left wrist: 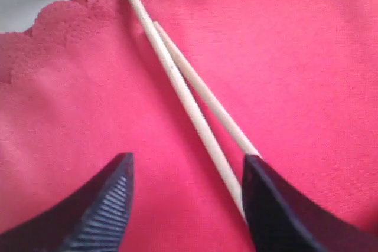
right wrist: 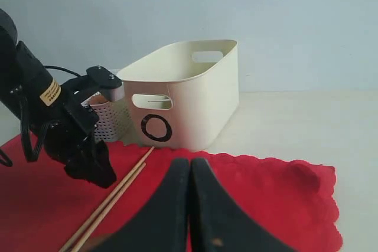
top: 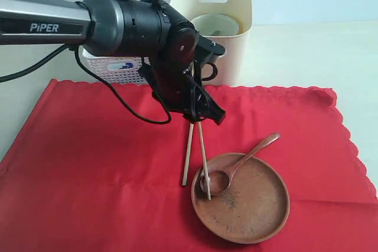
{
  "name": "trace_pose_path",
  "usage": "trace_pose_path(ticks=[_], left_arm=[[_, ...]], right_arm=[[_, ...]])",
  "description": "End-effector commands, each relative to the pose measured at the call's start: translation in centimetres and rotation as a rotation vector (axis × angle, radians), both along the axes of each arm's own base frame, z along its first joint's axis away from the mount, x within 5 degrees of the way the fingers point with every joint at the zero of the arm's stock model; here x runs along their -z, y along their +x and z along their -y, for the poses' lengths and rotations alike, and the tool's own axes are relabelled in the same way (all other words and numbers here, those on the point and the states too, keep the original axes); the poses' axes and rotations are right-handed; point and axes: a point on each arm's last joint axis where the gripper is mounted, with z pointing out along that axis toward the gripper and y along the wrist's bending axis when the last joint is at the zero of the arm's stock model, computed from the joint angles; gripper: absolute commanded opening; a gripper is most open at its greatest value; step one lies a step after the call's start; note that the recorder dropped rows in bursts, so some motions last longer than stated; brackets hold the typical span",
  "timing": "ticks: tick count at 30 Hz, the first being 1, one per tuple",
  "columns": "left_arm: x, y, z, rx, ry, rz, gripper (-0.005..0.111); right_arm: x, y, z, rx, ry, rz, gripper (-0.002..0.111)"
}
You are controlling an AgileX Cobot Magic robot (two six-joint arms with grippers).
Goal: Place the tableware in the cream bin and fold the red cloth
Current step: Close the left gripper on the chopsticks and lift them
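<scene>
A: Pale table (top: 307, 57), plain wall (right wrist: 295, 16) behind, cloth (top: 88, 163) spread flat over most of it. At 11 o'clock?

B: White basket (top: 112, 66), half hidden behind the left arm (top: 118, 25).

A: At the centre?

B: Left gripper (top: 204, 113), pointing down, jaws apart, gripping nothing. Just under it, toward 6, two chopsticks (top: 188, 151) flat on the cloth in a narrow V, touching at the far ends. Seen from the wrist, both between the open jaws, close against one side.

A: At 12?

B: Bin (top: 239, 45), just past the cloth's far edge, black ring (right wrist: 155, 128) on the front, pale bowl (top: 215, 25) inside.

A: Toward 5?

B: Plate (top: 254, 210) on the cloth. Spoon (top: 243, 160) with its scoop inside and the handle out over the rim toward 1. One chopstick end over the rim at 9, the other on the cloth just beside.

A: Right gripper (right wrist: 189, 166)?

B: Jaws pressed together, empty, above the cloth, facing the bin.
</scene>
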Motion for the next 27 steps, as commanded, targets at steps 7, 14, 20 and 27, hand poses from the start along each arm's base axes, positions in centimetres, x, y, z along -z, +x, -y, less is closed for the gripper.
trace_pose_path(ticks=[7,14,20,27], left_arm=[[0.8,0.0,0.8,-0.009,-0.063,0.011,0.067],[3.3,0.1,1.0,-0.020,-0.048,-0.033,0.067],[4.5,0.1,1.1,-0.013,-0.034,-0.043,0.060],[4.5,0.2,1.1,-0.012,-0.039,-0.038,0.016]], right_arm=[[0.1,0.0,0.0,-0.002,0.001,0.006,0.000],[0.1,0.0,0.0,-0.002,0.001,0.006,0.000],[0.1,0.0,0.0,-0.002,0.001,0.006,0.000],[0.1,0.0,0.0,-0.002,0.001,0.006,0.000]])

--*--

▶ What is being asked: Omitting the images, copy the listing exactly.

▶ Answer:
left wrist: 
right wrist: 
top: 
{
  "name": "trace_pose_path",
  "usage": "trace_pose_path(ticks=[_], left_arm=[[_, ...]], right_arm=[[_, ...]])",
  "description": "End-effector commands, each relative to the pose measured at the call's start: translation in centimetres and rotation as a rotation vector (axis × angle, radians), both along the axes of each arm's own base frame, z along its first joint's axis away from the mount, x within 5 degrees of the way the fingers point with every joint at the zero of the arm's stock model; here x runs along their -z, y along their +x and z along their -y, for the poses' lengths and rotations alike, and the tool's own axes are relabelled in the same way (all other words and numbers here, those on the point and the states too, keep the original axes); the poses' axes and rotations are right-handed; point and axes: a point on each arm's last joint axis where the gripper is mounted, with z pointing out along that axis toward the gripper and y along the wrist's bending axis when the last joint is at the zero of the arm's stock model, computed from the joint angles; gripper: absolute commanded opening; a gripper is most open at its greatest value; step one lies a step after the call's start; note that the recorder dropped rows in bursts, so some motions last longer than stated; brackets hold the typical span",
  "timing": "ticks: tick count at 30 Hz, the first being 1, one per tuple",
  "columns": "left_arm: x, y, z, rx, ry, rz, gripper (-0.005..0.111); right_arm: x, y, z, rx, ry, rz, gripper (-0.002..0.111)"
}
You are controlling an AgileX Cobot Magic robot (two six-joint arms with grippers).
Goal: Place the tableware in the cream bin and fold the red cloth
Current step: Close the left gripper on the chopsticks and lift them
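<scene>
A: Pale table (top: 307, 57), plain wall (right wrist: 295, 16) behind, cloth (top: 88, 163) spread flat over most of it. At 11 o'clock?

B: White basket (top: 112, 66), half hidden behind the left arm (top: 118, 25).

A: At the centre?

B: Left gripper (top: 204, 113), pointing down, jaws apart, gripping nothing. Just under it, toward 6, two chopsticks (top: 188, 151) flat on the cloth in a narrow V, touching at the far ends. Seen from the wrist, both between the open jaws, close against one side.

A: At 12?

B: Bin (top: 239, 45), just past the cloth's far edge, black ring (right wrist: 155, 128) on the front, pale bowl (top: 215, 25) inside.

A: Toward 5?

B: Plate (top: 254, 210) on the cloth. Spoon (top: 243, 160) with its scoop inside and the handle out over the rim toward 1. One chopstick end over the rim at 9, the other on the cloth just beside.

A: Right gripper (right wrist: 189, 166)?

B: Jaws pressed together, empty, above the cloth, facing the bin.
</scene>
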Motion for the next 27 steps, as commanded, targets at steps 7, 14, 20 and 27, hand poses from the start along each arm's base axes, positions in centimetres, x, y, z along -z, +x, -y, less is closed for the gripper.
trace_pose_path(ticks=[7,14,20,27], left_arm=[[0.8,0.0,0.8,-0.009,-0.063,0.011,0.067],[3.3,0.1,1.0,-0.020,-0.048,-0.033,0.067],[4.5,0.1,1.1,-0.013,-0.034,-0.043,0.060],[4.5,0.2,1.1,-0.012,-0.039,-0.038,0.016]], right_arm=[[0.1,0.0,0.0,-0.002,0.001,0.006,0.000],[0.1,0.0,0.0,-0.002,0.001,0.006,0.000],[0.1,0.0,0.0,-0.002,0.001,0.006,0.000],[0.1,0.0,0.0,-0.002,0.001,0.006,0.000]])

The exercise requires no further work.